### TASK
Would you please copy each line of the listing that mentions "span"?

### DATA EXTRACTS

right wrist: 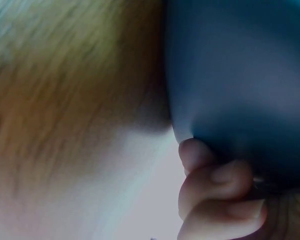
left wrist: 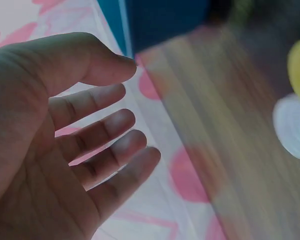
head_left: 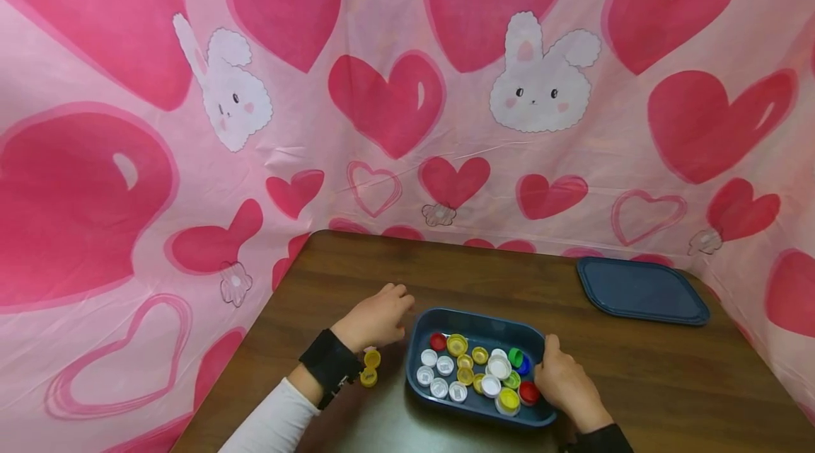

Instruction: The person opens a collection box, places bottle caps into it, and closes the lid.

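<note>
A dark blue plastic container holds several bottle caps in white, yellow, red, green and blue, with a white cap on top of others. My right hand grips the container's right end; in the right wrist view its curled fingers hold the container's edge. My left hand hovers just off the container's left end, holding nothing. In the left wrist view, its fingers are spread and loosely bent. Below it, next to the black wrist band, yellow caps lie on the table.
A dark blue lid lies flat at the back right of the brown wooden table. Behind and beside the table hangs a pink cloth printed with hearts and rabbits.
</note>
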Demonstrator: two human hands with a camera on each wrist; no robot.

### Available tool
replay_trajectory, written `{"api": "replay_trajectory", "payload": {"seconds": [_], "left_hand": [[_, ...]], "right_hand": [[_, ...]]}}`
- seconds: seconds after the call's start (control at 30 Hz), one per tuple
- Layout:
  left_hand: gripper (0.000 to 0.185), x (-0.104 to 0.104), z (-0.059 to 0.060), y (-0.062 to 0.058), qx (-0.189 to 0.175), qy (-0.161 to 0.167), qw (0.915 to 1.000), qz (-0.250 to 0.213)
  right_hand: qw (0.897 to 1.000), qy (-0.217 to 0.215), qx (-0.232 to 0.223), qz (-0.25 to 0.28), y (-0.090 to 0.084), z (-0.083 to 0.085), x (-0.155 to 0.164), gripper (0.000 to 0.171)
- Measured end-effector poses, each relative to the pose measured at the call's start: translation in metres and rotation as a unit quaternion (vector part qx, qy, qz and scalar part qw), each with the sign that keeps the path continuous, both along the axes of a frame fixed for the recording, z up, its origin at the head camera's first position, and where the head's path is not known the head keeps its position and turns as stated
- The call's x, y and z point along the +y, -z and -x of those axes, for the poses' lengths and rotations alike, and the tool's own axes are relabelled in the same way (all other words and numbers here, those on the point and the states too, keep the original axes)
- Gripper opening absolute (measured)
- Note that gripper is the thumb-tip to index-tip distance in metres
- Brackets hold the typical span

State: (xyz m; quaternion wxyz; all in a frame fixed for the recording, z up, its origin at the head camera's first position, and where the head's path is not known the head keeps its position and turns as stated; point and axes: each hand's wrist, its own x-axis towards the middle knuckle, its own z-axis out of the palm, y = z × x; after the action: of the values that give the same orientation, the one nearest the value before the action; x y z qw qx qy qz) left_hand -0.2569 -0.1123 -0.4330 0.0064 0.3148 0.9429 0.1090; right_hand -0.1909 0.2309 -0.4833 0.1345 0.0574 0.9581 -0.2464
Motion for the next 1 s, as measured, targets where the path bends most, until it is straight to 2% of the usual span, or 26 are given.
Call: {"api": "replay_trajectory", "payload": {"seconds": [0.17, 0.43, 0.63, 1.0], "left_hand": [[0.047, -0.021, 0.005, 0.009, 0.000, -0.026, 0.9997, -0.003], [0.054, -0.047, 0.004, 0.026, -0.047, -0.067, 0.9966, 0.009], [0.044, -0.056, -0.001, 0.038, -0.065, -0.070, 0.9955, 0.002], [0.046, -0.062, -0.008, 0.051, -0.115, -0.055, 0.9910, -0.041]], "right_hand": [[1.000, 0.001, -0.003, -0.001, 0.001, 0.001, 0.000, 0.047], [1.000, 0.000, -0.002, -0.002, -0.001, 0.000, 0.000, 0.046], [1.000, 0.002, -0.005, -0.002, -0.003, 0.000, -0.001, 0.046], [1.000, 0.003, -0.007, -0.006, -0.002, 0.000, -0.001, 0.046]]}}
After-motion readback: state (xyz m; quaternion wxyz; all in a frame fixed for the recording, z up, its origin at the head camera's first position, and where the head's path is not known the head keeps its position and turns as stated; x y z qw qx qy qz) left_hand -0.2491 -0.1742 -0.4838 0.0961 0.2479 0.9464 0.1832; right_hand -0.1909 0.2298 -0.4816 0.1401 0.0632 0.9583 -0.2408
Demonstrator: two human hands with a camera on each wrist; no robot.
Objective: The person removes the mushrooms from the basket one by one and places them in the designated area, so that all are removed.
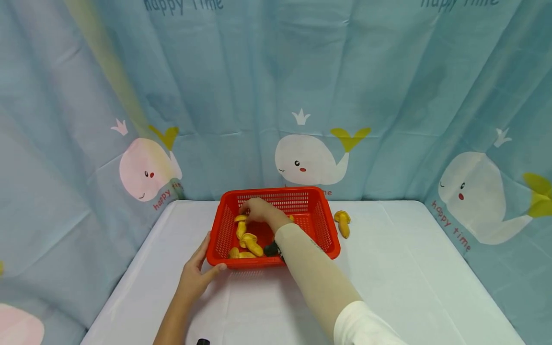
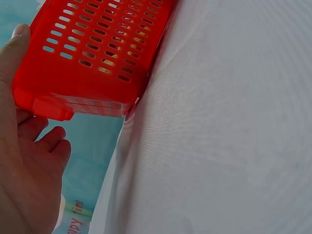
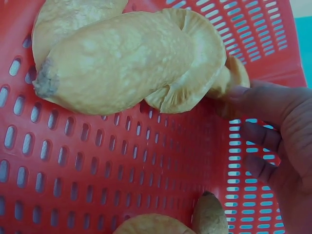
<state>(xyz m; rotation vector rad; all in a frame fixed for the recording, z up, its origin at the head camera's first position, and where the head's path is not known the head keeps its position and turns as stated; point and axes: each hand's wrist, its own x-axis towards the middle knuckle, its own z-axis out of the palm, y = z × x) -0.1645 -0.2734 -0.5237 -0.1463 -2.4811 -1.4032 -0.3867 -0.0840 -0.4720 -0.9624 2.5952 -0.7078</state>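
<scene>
A red slotted plastic basket (image 1: 319, 192) stands on the white-covered table, with several yellow mushrooms in it. My left hand (image 1: 196, 278) holds its near left corner, thumb at the front rim and fingers along the left side; in the left wrist view some fingertips curl below the rim. Inside the basket, at the back left, my right hand (image 1: 264, 212) pinches a yellow mushroom (image 3: 223, 84) at its cap, thumb on top. Closer to the right wrist camera lies a larger-looking mushroom (image 3: 122, 61) with a ridged cap, beside another mushroom (image 3: 63, 24). The right forearm covers part of the basket.
One yellow mushroom (image 1: 343, 223) lies on the table just right of the basket. A light blue curtain (image 1: 241, 158) with whale prints hangs behind and at both sides of the table. A small black object (image 1: 203, 341) shows at the bottom edge.
</scene>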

### OUTPUT BELOW
- Brackets hold the typical span
Motion for the next 1 s, as measured, targets where the path bends most, until it is straight to 2% of the usual span, or 26 are given.

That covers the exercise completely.